Novo Robocop de Padilha abdica da violência e é politizado

Novo Robocop de Padilha abdica da violência e é politizado
Diário 24 Horas
Por Diário 24 Horas

Remake do clássico "Robocop", que estreia na próxima sexta-feira (21), tem direção do brasileiro José Padilha, e é protagonizado por Gary Oldman.

Refazer um filme tão clássico e conhecido da infância, e porque não da fase já adulta de alguns, seria uma árdua tarefa quando se trata de um já conceituado padrão de tal. Imagine então um remake de filme de 1987 em que humor negro e cenas explícitas de violência com muito sangue e impacto faziam parte do atrativo que o tornava bem construído e crítico.  

"RoboCop" foi um filme de sucesso e com esses elementos, e ganha um remake dirigido pelo brasileiro José Padilha ("Tropa de elite") um pouco mais cauteloso nas cenas de violência e críticas, e tem estreia no Brasil datada para o dia 21 deste mês de Fevereiro. O  robô policial está bem diferente daquele popularizado na década de 1980. Sai a máquina com lapsos (sinceros) de humanidade, mesmo que em um cenário satírico e "demodé", e entra um oficial consciente do seu aspecto robótico, mas que parece mais um supersoldado do tipo "Homem de ferro". O resultado é um filme de ação com um ciborgue pouco inspirado, e que insiste em uma crise armamentícia mundial talvez exagerada.

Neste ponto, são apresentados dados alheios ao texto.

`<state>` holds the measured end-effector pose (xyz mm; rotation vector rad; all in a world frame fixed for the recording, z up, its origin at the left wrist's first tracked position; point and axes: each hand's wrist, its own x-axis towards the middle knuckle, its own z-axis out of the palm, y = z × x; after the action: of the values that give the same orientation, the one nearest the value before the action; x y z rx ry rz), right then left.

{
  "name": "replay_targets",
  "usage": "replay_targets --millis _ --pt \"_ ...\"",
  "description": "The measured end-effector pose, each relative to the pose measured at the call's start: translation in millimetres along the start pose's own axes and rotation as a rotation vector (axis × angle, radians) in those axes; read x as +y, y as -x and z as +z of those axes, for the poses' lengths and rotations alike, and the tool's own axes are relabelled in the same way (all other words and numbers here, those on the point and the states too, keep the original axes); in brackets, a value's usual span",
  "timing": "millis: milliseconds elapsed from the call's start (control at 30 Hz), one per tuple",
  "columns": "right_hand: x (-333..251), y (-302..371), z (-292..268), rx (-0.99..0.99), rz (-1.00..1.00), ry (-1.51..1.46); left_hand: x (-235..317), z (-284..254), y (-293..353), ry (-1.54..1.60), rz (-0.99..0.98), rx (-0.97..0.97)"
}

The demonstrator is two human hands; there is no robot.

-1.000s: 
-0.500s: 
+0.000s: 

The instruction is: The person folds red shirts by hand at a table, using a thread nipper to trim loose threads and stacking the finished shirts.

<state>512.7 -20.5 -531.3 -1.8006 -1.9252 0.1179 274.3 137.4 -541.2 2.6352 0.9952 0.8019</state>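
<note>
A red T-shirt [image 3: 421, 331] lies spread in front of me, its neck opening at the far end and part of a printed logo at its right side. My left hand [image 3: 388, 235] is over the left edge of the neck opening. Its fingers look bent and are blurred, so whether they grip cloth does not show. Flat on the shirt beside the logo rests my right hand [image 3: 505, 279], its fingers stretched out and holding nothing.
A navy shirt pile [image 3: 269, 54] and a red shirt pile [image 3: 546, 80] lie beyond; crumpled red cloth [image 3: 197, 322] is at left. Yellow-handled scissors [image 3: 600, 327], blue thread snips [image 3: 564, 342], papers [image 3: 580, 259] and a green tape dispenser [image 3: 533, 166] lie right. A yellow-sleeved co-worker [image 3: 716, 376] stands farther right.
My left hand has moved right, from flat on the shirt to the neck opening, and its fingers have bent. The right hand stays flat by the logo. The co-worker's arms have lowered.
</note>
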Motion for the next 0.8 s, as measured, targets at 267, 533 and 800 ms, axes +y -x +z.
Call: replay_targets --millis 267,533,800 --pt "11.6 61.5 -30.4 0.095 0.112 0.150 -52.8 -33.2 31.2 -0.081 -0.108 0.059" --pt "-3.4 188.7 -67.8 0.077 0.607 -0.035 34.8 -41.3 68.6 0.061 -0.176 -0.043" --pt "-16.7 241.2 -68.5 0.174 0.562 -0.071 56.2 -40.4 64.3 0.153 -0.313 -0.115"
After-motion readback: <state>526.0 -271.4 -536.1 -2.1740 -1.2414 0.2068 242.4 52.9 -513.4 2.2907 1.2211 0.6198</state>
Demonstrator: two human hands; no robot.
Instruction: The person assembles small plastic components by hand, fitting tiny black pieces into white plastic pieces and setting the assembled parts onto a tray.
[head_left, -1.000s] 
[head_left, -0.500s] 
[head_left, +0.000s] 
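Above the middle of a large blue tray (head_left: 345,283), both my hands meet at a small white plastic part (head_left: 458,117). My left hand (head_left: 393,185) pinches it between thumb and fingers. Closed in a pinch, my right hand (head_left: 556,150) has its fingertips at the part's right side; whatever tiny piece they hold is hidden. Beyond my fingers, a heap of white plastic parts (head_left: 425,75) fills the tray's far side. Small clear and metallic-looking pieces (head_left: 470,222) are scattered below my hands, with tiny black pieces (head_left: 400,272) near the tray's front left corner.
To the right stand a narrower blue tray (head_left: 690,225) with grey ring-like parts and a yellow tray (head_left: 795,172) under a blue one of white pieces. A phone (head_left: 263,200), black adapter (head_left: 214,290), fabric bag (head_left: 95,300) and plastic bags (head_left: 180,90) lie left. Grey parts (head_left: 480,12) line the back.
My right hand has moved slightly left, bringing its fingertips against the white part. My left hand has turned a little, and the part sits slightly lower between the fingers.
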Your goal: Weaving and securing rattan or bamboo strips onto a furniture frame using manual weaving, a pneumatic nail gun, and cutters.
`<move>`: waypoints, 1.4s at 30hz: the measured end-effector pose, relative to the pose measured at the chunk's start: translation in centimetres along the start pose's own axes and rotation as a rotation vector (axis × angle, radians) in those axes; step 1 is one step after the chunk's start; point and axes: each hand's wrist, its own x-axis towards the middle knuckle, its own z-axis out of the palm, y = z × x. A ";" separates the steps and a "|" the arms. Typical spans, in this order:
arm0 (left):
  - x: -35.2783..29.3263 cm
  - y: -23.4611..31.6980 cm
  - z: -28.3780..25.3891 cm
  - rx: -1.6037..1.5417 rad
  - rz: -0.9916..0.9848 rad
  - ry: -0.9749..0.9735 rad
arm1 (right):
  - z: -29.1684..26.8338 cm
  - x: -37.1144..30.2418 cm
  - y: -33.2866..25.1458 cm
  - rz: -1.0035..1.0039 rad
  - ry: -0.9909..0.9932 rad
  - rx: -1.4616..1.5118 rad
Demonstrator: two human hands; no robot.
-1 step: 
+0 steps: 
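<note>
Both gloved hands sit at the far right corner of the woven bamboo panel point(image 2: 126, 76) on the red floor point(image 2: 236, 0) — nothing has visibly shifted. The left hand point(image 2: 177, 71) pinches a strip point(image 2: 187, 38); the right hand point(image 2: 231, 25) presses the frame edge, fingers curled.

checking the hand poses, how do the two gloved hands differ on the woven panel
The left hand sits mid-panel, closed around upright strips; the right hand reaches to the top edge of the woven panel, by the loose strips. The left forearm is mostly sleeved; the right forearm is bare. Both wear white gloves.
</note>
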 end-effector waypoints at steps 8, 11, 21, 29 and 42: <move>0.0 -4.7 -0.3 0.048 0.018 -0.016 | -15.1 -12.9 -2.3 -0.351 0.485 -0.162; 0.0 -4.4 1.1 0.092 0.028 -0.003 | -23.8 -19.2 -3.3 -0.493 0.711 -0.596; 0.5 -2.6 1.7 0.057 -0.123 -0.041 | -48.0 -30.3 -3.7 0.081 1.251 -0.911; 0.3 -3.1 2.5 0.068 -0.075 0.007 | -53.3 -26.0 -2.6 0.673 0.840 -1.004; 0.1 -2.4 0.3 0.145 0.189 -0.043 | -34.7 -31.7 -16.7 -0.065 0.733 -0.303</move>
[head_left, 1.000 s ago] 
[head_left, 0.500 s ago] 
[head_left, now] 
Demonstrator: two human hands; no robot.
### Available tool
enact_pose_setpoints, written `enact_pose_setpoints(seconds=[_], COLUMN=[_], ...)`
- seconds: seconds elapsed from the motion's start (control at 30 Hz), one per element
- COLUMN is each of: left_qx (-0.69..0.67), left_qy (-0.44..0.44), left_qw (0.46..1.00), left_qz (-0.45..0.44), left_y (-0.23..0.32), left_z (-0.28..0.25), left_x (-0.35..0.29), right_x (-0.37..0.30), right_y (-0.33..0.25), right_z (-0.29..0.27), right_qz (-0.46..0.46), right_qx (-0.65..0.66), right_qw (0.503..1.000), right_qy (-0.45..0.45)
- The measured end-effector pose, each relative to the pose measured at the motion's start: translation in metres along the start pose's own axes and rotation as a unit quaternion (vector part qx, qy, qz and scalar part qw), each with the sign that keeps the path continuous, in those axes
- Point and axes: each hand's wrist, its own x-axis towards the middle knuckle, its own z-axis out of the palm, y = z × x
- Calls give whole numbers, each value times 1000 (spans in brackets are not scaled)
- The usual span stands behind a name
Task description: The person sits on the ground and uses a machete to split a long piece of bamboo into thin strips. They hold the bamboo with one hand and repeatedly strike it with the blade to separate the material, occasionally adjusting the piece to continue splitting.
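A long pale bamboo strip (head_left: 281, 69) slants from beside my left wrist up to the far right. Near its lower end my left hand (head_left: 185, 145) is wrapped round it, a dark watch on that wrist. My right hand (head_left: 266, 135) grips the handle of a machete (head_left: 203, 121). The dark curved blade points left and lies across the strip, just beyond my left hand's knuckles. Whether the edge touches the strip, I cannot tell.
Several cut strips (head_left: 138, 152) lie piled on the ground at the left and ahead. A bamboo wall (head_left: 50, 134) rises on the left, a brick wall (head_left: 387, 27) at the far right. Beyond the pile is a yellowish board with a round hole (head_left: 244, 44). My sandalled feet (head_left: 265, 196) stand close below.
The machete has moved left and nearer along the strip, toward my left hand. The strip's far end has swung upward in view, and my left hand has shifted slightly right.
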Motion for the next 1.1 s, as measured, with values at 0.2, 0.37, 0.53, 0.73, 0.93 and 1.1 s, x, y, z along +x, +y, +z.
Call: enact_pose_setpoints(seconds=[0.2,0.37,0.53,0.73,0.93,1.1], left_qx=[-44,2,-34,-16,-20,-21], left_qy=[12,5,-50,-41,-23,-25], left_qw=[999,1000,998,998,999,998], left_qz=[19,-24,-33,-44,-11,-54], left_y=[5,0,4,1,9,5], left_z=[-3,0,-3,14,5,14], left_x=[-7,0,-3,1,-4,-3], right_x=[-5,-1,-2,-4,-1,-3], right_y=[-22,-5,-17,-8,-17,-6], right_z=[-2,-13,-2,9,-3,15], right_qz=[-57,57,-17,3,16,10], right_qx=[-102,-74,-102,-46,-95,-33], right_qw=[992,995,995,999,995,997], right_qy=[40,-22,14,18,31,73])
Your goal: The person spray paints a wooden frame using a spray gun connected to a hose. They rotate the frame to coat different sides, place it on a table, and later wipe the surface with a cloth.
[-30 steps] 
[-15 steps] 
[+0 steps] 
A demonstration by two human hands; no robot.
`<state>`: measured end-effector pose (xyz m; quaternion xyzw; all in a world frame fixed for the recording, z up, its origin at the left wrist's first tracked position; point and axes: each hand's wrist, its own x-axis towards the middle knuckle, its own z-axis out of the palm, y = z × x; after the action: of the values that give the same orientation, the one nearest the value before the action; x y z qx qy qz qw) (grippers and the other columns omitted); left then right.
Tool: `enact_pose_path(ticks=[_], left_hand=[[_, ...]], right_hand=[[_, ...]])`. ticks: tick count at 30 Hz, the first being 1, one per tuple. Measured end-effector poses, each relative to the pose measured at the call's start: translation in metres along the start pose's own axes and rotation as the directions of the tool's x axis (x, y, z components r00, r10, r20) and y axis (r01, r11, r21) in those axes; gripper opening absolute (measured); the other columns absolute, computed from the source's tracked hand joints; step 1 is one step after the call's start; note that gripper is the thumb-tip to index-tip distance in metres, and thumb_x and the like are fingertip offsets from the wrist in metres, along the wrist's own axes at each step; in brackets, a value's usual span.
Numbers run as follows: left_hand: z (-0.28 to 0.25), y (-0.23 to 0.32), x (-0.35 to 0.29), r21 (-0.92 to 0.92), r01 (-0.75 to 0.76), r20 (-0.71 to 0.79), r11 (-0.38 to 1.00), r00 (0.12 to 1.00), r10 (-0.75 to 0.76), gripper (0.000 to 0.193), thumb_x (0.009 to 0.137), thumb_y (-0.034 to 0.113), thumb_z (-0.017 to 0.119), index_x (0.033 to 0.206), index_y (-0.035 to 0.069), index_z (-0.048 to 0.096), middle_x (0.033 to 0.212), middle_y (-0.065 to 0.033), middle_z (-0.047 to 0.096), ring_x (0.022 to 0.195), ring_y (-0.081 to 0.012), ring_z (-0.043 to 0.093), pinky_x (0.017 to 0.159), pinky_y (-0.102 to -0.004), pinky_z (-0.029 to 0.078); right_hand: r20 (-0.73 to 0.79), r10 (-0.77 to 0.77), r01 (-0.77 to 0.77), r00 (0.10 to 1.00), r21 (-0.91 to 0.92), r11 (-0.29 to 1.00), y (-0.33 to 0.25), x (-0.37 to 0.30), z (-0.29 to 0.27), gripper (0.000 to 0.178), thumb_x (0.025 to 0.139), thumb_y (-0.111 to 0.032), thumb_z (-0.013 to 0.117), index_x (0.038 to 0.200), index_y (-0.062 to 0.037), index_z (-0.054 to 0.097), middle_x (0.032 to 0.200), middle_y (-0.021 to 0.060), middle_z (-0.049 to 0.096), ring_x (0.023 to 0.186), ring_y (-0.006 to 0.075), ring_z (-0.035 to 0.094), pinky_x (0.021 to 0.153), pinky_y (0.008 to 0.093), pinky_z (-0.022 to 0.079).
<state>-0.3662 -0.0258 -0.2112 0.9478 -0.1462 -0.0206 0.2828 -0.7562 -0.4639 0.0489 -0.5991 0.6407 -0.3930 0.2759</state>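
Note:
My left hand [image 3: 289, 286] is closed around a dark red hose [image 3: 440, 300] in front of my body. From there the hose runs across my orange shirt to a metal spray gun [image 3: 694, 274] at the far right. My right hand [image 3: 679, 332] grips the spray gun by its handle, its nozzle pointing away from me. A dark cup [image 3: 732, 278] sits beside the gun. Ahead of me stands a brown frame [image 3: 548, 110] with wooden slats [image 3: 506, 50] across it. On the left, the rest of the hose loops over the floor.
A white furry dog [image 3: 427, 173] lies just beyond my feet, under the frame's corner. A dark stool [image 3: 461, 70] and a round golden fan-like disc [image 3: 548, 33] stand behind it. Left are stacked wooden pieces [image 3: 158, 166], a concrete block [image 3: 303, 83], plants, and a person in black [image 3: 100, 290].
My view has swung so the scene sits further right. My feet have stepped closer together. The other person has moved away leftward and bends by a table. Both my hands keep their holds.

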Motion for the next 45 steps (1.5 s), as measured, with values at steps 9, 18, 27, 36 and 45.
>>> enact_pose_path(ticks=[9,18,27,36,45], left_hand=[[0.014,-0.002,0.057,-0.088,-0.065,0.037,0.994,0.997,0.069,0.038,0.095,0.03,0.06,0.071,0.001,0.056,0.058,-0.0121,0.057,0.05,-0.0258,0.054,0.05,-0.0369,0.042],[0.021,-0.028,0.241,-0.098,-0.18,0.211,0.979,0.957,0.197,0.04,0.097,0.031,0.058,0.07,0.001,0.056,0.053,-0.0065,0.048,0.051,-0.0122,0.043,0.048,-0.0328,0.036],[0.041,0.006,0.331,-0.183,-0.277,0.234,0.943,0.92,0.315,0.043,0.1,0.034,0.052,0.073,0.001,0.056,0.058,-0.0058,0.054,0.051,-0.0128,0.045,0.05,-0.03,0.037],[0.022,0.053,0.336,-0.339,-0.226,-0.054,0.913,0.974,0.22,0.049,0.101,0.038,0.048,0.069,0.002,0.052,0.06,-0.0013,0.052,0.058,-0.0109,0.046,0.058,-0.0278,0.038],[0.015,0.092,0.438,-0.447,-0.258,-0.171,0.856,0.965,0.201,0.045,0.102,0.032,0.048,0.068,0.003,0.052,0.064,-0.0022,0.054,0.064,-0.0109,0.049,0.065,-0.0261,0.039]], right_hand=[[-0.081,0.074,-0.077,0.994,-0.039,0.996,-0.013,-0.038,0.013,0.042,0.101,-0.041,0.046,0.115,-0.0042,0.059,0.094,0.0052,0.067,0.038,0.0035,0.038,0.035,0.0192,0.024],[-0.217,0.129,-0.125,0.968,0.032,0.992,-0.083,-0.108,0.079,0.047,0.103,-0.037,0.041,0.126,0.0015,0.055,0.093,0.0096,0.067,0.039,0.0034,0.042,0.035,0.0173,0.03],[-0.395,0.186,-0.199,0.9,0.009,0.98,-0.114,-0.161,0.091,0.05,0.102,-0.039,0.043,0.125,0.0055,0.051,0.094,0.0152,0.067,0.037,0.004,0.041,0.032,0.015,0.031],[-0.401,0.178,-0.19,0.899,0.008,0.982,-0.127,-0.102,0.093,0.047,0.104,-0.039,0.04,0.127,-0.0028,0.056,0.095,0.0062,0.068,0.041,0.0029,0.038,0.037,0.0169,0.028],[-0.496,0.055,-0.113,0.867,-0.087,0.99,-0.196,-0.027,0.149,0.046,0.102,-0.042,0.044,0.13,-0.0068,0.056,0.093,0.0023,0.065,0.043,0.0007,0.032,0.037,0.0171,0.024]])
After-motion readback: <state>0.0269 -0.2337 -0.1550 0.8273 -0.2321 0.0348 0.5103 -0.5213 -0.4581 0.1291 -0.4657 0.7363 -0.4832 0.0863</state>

Quando foi lançado em 1987, o "RoboCop" original vislumbrava uma Detroit tomada pelo crime e com sua força policial sucateada. É nessa perspectiva de desespero que surge o robô policial, o alento de uma cidade sitiada. Trazido de volta à vida, Alex Murphy encarna um ciborgue de movimentos rígidos, que chega a ter ares de pastelão, mas que ganha força na cena do seu sonho, quando memórias de sua vida passada são relembradas intensamente.

Já em 2014, Murphy (Joel Kinnaman) não morreu e é integrado a um corpo moderno, com habilidades que o primeiro RoboCop nunca imaginaria ter. Desde o princípio consciente de sua simbiose, porém, o policial não passa de um subterfúgio da megacorporação Omnicorp, um dos aspectos remanescentes da série original, e sofre com a falta de carisma.

A empresa produz robôs militares para o mundo todo com exceção dos Estados Unidos, curiosamente retratados como um país pacífico e regido por uma lei anti-máquinas. CEO da Omnicorp, Raymond Sellars – interpretado por um Michael Keaton assemelhado a Steve Jobs, cofundador da Apple – decide então produzir um robô que tenha a aparência de um ser humano. Surge RoboCop.

Enquanto o robô original não tinha mais nada a perder e apresentava apenas resquícios de sua antiga vida, o RoboCop de 2014 sustenta família, emoções, desejos, medo. Nenhum dos pontos ganha aprofundamento suficiente já que, assim como no primeiro filme, a versão humana de Murphy tem pouco tempo de tela, o que torna vagoroso o ritmo da produção até cerca de uma hora de exibição.

Só quando o Doutor Dennett Norton (Gary Oldman) está prestes a apresentar sua criação ao mundo – logo depois de ele descontruir "ipsis litteris" o corpo de RoboCop, uma das poucas cenas de apelo dramático – é que o filme ganha mais chão.

A humanidade do robô é interrompida bruscamente, e o público consegue tomar ciência das implicações da fusão entre homem e máquina. Kinnaman, que até então vacilava em um RoboCop "artificial" demais, finalmente se vê livre dos clichês de um mocinho injustiçado e se transforma em um aparato de guerra descerebrada, o suprassumo da eficácia. O novo Robocop tem cenas tímidas de derramamento de sangue e  infelizmente perde o refinado humor negro e satírico da versão de Verhoeven, mas traz novos assuntos atualíssimos e até filosóficos. 

Como por exemplo,  se devemos dar a drones o poder de decisão sobre a morte, assim como a natureza do livre-arbítrio e a relação entre o ser humano e a tecnologia era mais ficção científica na época do original e hoje a tecnologia está arraigada em nossas vidas. O novo filme aborda de forma mais visceral e profunda como a tecnologia muda nossa própria forma de pensar e de tomar decisões.

O filme talvez tenha deixado um pouco a desejar pela insistência no tema armamentício e ter abdicado de cenas de ação de impacto.